Francesco Bei, la Repubblica
“La gran parte dei migranti morti a poche decine di metri dalla costa italiana erano afghani, in fuga da un Paese abbandonato dall’Occidente nelle mani di un regime settario e feroce”. Così Francesco Bei su Repubblica sottolineando che “non è un caso quindi se il presidente Mattarella, nel discorso pronunciato ieri davanti ai professori e agli studenti dell’università della Basilicata, abbia fatto un preciso riferimento proprio all’Afghanistan, chiamando quei morti con la parola più adatta a descrivere la loro condizione: «profughi». A cui – ricorda l’editorialista - la Costituzione italiana, di cui il capo dello Stato è supremo garante, offre una protezione totale all’articolo 10, in quella prima parte della Carta dove sono scolpiti i diritti fondamentali. Precisare che quei morti avrebbero avuto in Italia diritto d’asilo non è scontato né banale, soprattutto se il Presidente scandisce queste parole alla vigilia della relazione del ministro Piantedosi davanti al Parlamento e prima che il governo si riunisca eccezionalmente a Cutro giovedì. Meloni, quando a Palazzo Chigi governava Renzi, chiese l’incriminazione dell’allora presidente del Consiglio «per il reato di strage colposa» di fronte a un naufragio (avvenuto peraltro in Libia, non in Calabria). Ora che a Palazzo Chigi siede lei – osserva Bei - si arrabbia se qualcuno le ricorda le strumentalizzazioni del passato; invece di prendersela con i commentatori, dovrebbe piuttosto guardare più attentamente al problema politico che ha in casa. Perché è chiaro che il ministro Piantedosi non si muove da solo, ma interpreta fedelmente la linea politica del leader di cui è stato capo di gabinetto al Viminale nel primo governo Conte: Matteo Salvini.

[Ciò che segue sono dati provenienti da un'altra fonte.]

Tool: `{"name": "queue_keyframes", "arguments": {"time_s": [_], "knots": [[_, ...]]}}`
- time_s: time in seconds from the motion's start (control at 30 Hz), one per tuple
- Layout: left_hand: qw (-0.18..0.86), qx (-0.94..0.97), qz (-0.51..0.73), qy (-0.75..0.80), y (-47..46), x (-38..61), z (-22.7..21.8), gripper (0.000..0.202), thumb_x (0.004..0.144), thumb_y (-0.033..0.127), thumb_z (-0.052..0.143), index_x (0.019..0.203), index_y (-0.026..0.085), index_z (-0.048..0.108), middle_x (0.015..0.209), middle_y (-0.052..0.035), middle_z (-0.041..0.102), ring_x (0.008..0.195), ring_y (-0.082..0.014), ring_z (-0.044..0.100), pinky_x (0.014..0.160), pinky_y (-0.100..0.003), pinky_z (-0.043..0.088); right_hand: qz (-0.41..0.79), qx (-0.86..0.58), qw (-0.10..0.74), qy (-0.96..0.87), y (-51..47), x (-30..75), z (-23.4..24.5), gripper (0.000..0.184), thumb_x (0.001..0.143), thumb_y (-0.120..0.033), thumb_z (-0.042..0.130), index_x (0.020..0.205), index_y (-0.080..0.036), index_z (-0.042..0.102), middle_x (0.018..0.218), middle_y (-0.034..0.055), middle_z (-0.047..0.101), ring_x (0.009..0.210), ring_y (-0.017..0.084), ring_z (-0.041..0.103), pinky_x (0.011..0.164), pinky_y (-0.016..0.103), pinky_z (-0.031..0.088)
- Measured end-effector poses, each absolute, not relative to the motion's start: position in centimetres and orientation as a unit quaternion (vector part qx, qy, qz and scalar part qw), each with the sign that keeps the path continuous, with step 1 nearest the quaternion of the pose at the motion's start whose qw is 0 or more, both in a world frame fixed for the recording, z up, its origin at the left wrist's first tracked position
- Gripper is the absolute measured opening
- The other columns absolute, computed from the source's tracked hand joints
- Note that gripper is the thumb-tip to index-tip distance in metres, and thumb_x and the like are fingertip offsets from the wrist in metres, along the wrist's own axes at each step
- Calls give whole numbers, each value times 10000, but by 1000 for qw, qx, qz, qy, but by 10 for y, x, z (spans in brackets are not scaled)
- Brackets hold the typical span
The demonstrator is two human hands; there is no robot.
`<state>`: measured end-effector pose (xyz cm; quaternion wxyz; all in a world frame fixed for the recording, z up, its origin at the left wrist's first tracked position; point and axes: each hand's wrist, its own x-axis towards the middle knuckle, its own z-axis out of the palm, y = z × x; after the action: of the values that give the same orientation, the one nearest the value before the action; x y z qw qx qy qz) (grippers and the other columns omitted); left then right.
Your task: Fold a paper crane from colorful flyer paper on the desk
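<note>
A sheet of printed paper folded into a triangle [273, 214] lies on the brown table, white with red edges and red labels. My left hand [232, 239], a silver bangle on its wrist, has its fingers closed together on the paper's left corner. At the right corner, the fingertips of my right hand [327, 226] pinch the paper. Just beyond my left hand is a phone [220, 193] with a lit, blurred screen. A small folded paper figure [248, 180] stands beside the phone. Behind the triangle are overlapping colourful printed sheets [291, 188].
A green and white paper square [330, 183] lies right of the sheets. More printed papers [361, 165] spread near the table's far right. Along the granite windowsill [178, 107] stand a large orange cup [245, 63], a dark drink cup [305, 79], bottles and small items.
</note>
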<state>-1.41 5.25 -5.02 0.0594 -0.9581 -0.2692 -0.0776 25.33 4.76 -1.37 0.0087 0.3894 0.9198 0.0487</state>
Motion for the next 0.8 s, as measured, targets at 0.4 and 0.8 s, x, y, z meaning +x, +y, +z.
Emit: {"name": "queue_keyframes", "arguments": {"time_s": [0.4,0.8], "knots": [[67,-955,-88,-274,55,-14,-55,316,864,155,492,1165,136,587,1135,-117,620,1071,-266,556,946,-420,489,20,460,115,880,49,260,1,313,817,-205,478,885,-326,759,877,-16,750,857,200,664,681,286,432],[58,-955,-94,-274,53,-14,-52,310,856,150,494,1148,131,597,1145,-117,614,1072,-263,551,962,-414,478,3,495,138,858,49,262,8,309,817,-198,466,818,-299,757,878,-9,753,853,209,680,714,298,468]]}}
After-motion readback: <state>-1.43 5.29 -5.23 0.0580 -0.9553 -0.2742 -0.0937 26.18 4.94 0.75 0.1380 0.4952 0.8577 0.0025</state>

Meloni sembra aver capito che con gli slogan non si va lontano e, dopo aver chiuso in un cassetto la fesseria del blocco navale, ha iniziato un necessario e difficile negoziato dei piccoli passi con i partner dell’Unione. Meloni si trova così tra Scilla e Cariddi, schiacciata tra il richiamo di Mattarella da una parte e la competizione interna dall’altra. È una difficile prova di leadership proprio su un tema, quello dell’immigrazione, dal quale Meloni – conclude Bei - forse non si aspettava che sarebbero venuti i problemi politici maggiori per il suo governo”.
 
Chiara Saraceno, La Stampa
Chiara Saraceno sulla Stampa esamina la riforma del Reddito di cittadinanza che delinea la nuova misura (Mia - Misura di inclusione attiva): “Sicuramente positivo è il fatto che sia stata abbandonata l'idea di lasciare senza sostegno economico coloro che sono ritenuti occupabili. Positiva – scrive Saraceno - è anche l'attenzione per le politiche attive del lavoro in cui coinvolgere coloro che sono definiti "occupabili" ', intendendo non solo l'incrocio di domanda e offerta tramite una piattaforma digitale, ma concrete attività di formazione e consulenza. Le politiche attive del lavoro continuano ad essere il tallone d'Achille delle politiche del lavoro (e dell'assistenza) italiane. Aggiungo che il programma Gol (Garanzia di occupabilità dei lavoratori) riguarda solo una frazione dei percettori di RdC tenuti a firmare il patto per il lavoro. Due grandi criticità – spiega l’editorialista - che richiedono maggiore attenzione da governo e opposizione riguardano 'abbassamento del tetto Isee che darà accesso alla nuova misura e la divisione della platea dei potenziali beneficiari in due gruppi distinti per quanto riguarda sia gli importi massimi, sia la durata. L'abbassamento dell'Isee escluderà di fatto per lo più famiglie che abitano nelle grandi città, specie nel Centro-Nord, dove redditi e ricchezza medie sono più alti, ma così anche il costo della vita. Sono personalmente contraria a stabilire soglie territorialmente differenziate per l'accesso a politiche pubbliche nazionali, non solo perché è difficile individuare i confini territoriali adeguati, ma anche perché accanto a costi della vita differenziati c’è, purtroppo, molto spesso anche una disponibilità di beni pubblici (scuola, sanità, trasporti) simmetricamente altrettanto differenziati. Ma abbassare così drasticamente la soglia Isee avrà un impatto negativo soprattutto al Nord. Quanto alla divisione dei beneficiari in due platee conclude - sulla base della presenza o meno di minorenni, persone con disabilità, anziani, per quanto riguarda non solo la durata massima (molto più breve per le famiglie senza quelle figure) ma anche l'importo massimo (rispettivamente 500 e 375 euro per una persona sola) non se ne capisce la logica”.